- [ASSIGNED TASK]: From the entries below, transcribe exactly the lines between the line holding "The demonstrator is" and the line holding "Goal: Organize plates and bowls", inclusive; skip all other lines.

Collected data:
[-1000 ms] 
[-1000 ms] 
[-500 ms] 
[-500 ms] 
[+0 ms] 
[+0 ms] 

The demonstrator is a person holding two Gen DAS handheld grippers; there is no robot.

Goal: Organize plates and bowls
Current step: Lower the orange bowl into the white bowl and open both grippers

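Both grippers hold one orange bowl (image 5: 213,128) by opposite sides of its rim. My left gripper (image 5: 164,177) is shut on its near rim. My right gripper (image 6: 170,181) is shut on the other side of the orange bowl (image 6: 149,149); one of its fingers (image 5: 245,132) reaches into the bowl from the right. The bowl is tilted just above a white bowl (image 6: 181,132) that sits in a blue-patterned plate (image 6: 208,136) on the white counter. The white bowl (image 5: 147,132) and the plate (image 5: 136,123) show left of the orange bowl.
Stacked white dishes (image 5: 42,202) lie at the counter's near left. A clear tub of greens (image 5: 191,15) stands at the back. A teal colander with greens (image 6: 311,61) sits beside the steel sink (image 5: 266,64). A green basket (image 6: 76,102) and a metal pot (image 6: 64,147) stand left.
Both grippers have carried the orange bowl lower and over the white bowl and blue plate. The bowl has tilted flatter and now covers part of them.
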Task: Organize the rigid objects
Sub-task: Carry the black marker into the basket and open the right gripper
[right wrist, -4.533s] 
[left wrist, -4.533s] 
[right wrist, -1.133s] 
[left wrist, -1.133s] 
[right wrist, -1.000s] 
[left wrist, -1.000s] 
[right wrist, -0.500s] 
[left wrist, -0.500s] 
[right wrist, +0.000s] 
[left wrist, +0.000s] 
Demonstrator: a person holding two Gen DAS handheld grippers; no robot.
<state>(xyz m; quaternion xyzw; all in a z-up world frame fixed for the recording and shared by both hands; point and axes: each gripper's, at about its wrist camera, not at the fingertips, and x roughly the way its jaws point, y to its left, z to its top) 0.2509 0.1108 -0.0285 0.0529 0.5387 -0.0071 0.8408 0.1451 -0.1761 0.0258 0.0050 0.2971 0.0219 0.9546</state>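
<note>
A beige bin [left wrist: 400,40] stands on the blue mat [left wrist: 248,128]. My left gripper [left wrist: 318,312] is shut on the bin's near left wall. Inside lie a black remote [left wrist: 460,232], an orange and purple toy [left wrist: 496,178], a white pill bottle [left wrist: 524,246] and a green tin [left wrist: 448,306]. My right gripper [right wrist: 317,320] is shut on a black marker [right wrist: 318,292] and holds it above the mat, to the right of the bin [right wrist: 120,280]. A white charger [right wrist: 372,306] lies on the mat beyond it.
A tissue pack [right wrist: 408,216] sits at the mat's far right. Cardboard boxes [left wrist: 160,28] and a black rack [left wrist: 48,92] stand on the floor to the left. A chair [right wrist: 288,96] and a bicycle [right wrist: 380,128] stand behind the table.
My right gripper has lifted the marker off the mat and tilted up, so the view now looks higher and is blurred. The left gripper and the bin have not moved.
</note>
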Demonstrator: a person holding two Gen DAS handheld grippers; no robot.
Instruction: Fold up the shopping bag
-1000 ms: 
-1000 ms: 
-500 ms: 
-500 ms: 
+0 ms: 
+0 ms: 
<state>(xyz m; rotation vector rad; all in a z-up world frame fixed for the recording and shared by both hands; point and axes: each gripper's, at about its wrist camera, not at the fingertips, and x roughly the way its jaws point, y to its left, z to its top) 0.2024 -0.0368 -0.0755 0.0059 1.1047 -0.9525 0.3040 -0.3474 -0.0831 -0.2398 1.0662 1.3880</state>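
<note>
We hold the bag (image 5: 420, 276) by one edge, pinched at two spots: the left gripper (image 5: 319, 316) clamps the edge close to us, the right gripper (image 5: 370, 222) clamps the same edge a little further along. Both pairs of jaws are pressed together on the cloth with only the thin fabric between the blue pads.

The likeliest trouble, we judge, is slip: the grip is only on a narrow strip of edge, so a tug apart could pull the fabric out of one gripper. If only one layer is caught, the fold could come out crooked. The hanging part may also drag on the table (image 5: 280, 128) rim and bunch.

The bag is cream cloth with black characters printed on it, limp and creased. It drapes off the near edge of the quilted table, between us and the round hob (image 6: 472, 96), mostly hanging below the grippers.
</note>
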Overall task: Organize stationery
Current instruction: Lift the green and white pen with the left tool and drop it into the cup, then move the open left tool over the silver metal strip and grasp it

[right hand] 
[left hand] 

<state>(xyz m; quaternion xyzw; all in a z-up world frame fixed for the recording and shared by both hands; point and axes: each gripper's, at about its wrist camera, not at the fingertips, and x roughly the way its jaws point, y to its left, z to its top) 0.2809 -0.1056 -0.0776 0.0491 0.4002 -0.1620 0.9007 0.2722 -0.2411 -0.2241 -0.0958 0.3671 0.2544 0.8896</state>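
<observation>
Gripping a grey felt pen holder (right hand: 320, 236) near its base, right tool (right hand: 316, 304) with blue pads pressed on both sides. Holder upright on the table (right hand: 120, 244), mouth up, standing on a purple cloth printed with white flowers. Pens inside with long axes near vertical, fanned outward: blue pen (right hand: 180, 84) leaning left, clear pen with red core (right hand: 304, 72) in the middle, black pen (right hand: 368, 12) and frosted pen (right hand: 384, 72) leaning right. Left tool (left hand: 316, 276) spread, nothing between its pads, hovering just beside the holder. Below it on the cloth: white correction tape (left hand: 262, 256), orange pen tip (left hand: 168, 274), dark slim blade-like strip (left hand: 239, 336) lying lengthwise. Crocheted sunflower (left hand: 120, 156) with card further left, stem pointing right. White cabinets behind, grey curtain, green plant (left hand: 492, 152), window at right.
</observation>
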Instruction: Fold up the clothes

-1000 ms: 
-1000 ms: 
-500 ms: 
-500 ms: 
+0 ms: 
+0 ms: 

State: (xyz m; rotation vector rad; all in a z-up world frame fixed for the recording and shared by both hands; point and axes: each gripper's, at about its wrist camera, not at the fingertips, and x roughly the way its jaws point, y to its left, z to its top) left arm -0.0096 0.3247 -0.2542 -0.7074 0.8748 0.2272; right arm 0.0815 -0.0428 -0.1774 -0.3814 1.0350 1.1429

- [EXPECTED ANSWER]:
The demonstrator is a person holding two Gen DAS handheld grippers; there is no robot.

Goal: Organize plates and bowls

This answer is finished.